#### EXERCISE:
The data is to be repeated exactly, with the images removed.

#### DATA:
========================================================================

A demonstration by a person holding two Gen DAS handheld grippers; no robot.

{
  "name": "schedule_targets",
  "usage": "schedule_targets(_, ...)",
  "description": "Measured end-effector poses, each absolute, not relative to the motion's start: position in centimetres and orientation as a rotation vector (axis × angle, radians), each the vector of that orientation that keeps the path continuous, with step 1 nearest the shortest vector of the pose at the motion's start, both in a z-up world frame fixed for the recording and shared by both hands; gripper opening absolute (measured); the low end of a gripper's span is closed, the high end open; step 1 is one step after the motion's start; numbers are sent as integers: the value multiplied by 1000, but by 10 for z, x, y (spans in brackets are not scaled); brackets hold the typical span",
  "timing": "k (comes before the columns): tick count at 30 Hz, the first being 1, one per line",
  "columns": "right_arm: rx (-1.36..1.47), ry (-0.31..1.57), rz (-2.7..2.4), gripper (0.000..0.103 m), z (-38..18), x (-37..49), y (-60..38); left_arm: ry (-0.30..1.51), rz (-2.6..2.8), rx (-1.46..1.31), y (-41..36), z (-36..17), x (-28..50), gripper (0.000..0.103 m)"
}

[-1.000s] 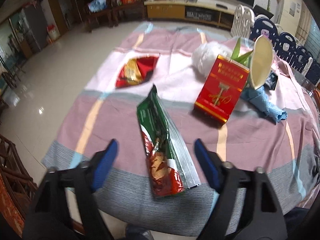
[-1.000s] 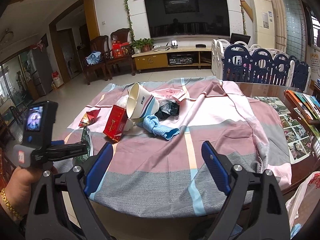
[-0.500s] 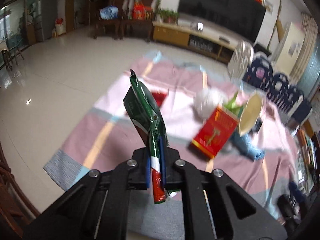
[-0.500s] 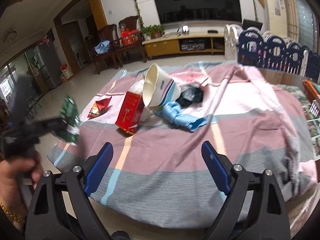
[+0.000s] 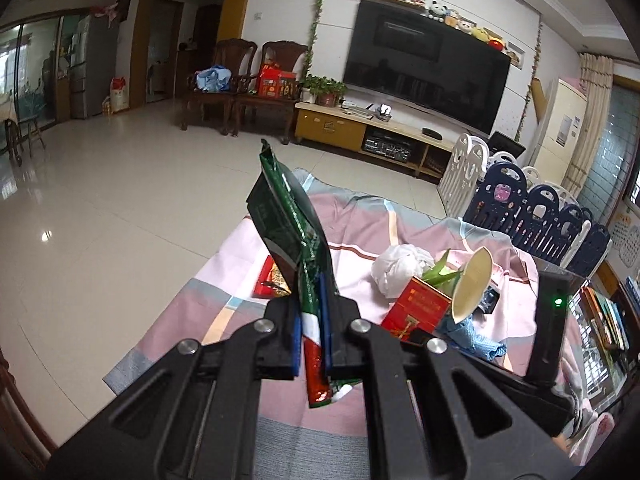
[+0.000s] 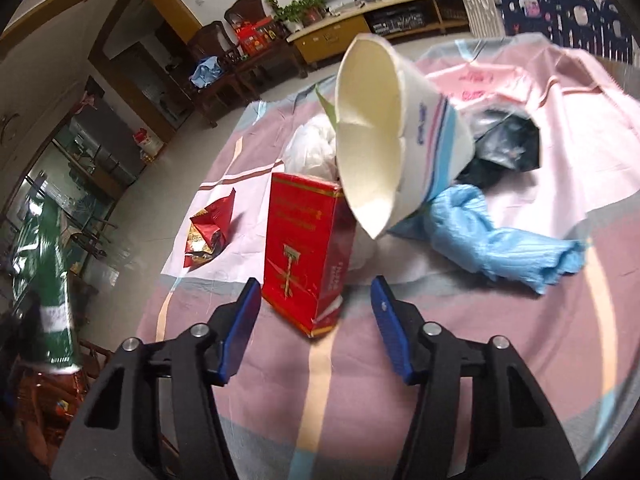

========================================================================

#### EXERCISE RESPONSE:
A demonstration by a person holding two Gen DAS handheld grippers; no robot.

{
  "name": "schedule_targets",
  "usage": "schedule_targets(_, ...)",
  "description": "Measured end-effector poses, each absolute, not relative to the motion's start: position in centimetres and orientation as a rotation vector (axis × angle, radians), each the vector of that orientation that keeps the path continuous, with step 1 nearest the shortest vector of the pose at the motion's start, both in a z-up world frame fixed for the recording and shared by both hands; gripper opening absolute (measured); the low end of a gripper's span is closed, the high end open; step 1 is one step after the motion's start; numbers are sent as integers: the value multiplied by 1000, but by 10 for z, x, y (spans in brackets are not scaled); brackets hold the typical span",
  "timing": "k (comes before the columns): tick count at 30 Hz, the first being 1, one per line",
  "columns": "right_arm: rx (-1.36..1.47), ry (-0.31..1.57), rz (-2.7..2.4), gripper (0.000..0.103 m), z (-38..18), x (-37..49), y (-60..38); left_arm: ry (-0.30..1.51), rz (-2.6..2.8), rx (-1.46..1.31), y (-41..36), z (-36..17), x (-28..50), gripper (0.000..0.103 m)"
}

[-1.000s] 
[-1.000s] 
[-0.500s] 
[-0.500s] 
[+0.000s] 
[+0.000s] 

No further output remains for this exercise.